Generative Adversarial Networks for one-dimensional data

August 30, 2022

Successful employment of data-driven solutions, particularly based on deep learning approaches usually requires a big amount of data. However, due to various limitations in the acquisition of data from the real process, its availability is still a major challenge. For instance, the Industry 4.0 factory implies frequent reconfiguration which reduces the time intervals available for experimental procedures such as data acquisition. One of the ways to deal with this issue is called data augmentation [1].

Data augmentation sometimes, e.g. in the case of an image, can be achieved by simply rotating or mirroring the image, however, such approaches may still not be enough for more complex problems. For this reason, Generative Adversarial Networks (GAN) were developed to increase the amount of data by using existing data [2]. Although GAN has often been applied in image-based applications, it can also be effectively employed in the case of one-dimensional data. GAN represents a method for creation of generative model using adversarial process. GAN consists of two players:

  • Generator G that has the goal to generate data with the distribution close to the distribution of training data (Fig. 1a), and
  • Discriminator D with the goal to recognize if the data is created by generator or comes from the original dataset through classification of input as real or generated (fake) data (Fig. 1b).
Fig. 1. Generative Adversarial Network: a) Generator, b) Discriminator

GAN training is a two player adversarial game in which generator generates fake data and tries to force discriminator to make a mistake and to recognize this data as real [3, 4]. As a rule, at the generator input is a vector of random numbers (vector of latent variables) and at its output is multidimensional vector that represents the generated data (Fig. 1a). This data is at the input into discriminator, whereas at the discriminator output is a scalar which represents the probability that the input data is real and classifies the input accordingly (Fig. 1b). Generator and discriminator are trained simultaneously, where generator creates a batch of fake samples that are along with a batch of real samples from training dataset put to discriminator to classify them [3]. Based on the quality of discriminator’s classification, the generator is updated to create “better” fake data and discriminator is updated to perform better classification. This adversary game repeats for a predefined number of iterations.

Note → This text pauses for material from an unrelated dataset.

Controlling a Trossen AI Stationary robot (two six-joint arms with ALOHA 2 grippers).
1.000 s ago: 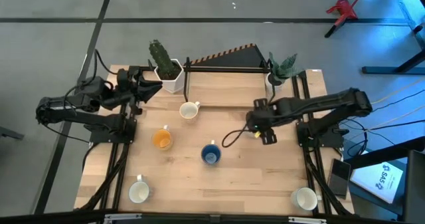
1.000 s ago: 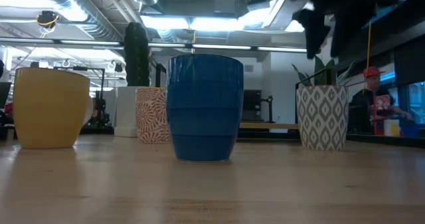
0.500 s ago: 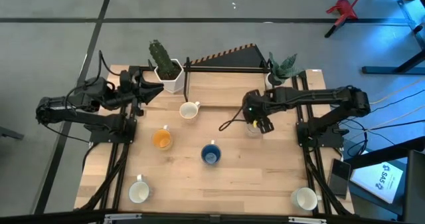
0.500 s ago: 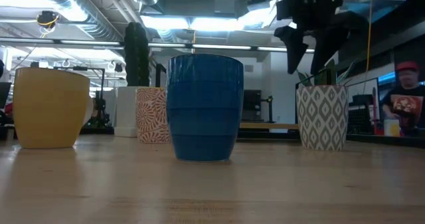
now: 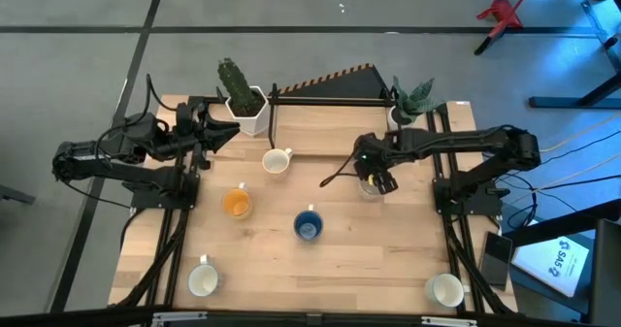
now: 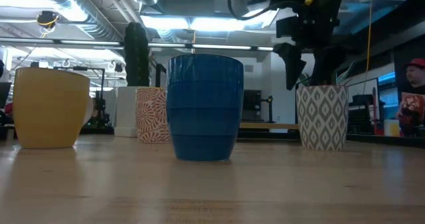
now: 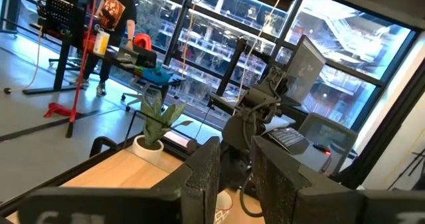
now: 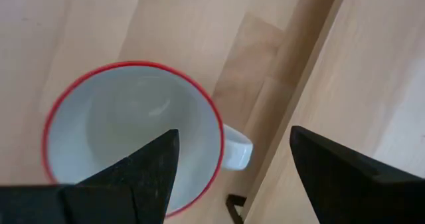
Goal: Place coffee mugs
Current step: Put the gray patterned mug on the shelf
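Now the right end effector point(image 8: 229, 177), fingers spread apart, is hanging over a red-rimmed white mug point(image 8: 133, 134); it looks breakable, so gripping its rim seems best.

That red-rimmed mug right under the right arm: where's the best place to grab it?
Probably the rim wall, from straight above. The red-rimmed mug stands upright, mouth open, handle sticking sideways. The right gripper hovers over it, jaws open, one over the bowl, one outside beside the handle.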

Generator and discriminator can be in the form of different ML based models. In the example from [1], the GAN was designed using the different architectures for discriminator (Fig. 2a) and generator (Fig. 2b).

Fig. 2. An example of architecture of: a) discriminator, b) generator [1]

Discriminator architecture contains of two blocks with convolutional layer followed by dropout layer, flattening layer and output (fully connected) layer. At input of discriminator is a generated/real signal with length of n samples and estimation if this signal is generated or real (0/1) is at output.

The generator on the other hand, has the input latent vector of m random numbers, one hidden layer and fully connected output layer with n neurons. The generator generates n samples based on m random numbers. For GAN training a batch of k real signals si, iϵ[0,k-1], with length of n samples each, are extracted from training dataset in the following way:

Figure 3 presents an example of signal obtained using the trained generator, as well as the excerpt of signal obtained from real process. 

Fig. 3. An example of signal: a) acquired from real-world installation, b) obtained using the generator [1]

It can be noticed the similarity between the generated (synthetic) and the original signal. One of the great things which data augmentation brings is the ability to generate an unlimited amount of data. In addition to the obvious similarity, as a rule, the distribution of generated data should correspond to the original data distribution. The way to check the quality of the generated data depends on the specific applications for which they are utilized.

References:

  1. Nedeljković, D., Jakovljević, Ž., GAN-based Data Augmentation in the Design of Cyber-attack Detection Methods, In 9th International Conference on Electrical, Electronics and Computing Engineering (IcETRAN 2022), pp. 669-674, Serbia, 2022.
  2. I. Goodfellow, J. Pouget-Abadie, M. Mirza, B. Xu, D. Warde-Farley, S. Ozair, A. Courville, Y. Bengio, Generative adversarial nets, Advances in neural information processing systems, Vol. 27, 2014.
  3. J. Brownlee, Generative Adversarial Networks with Python: Deep Learning Generative Models for Image Synthesis and Image Translation. Machine Learning Mastery, 2019.
  4. F. Chollet, Deep learning with python. Manning, Shelter Island, NY, USA, Nov. 2017.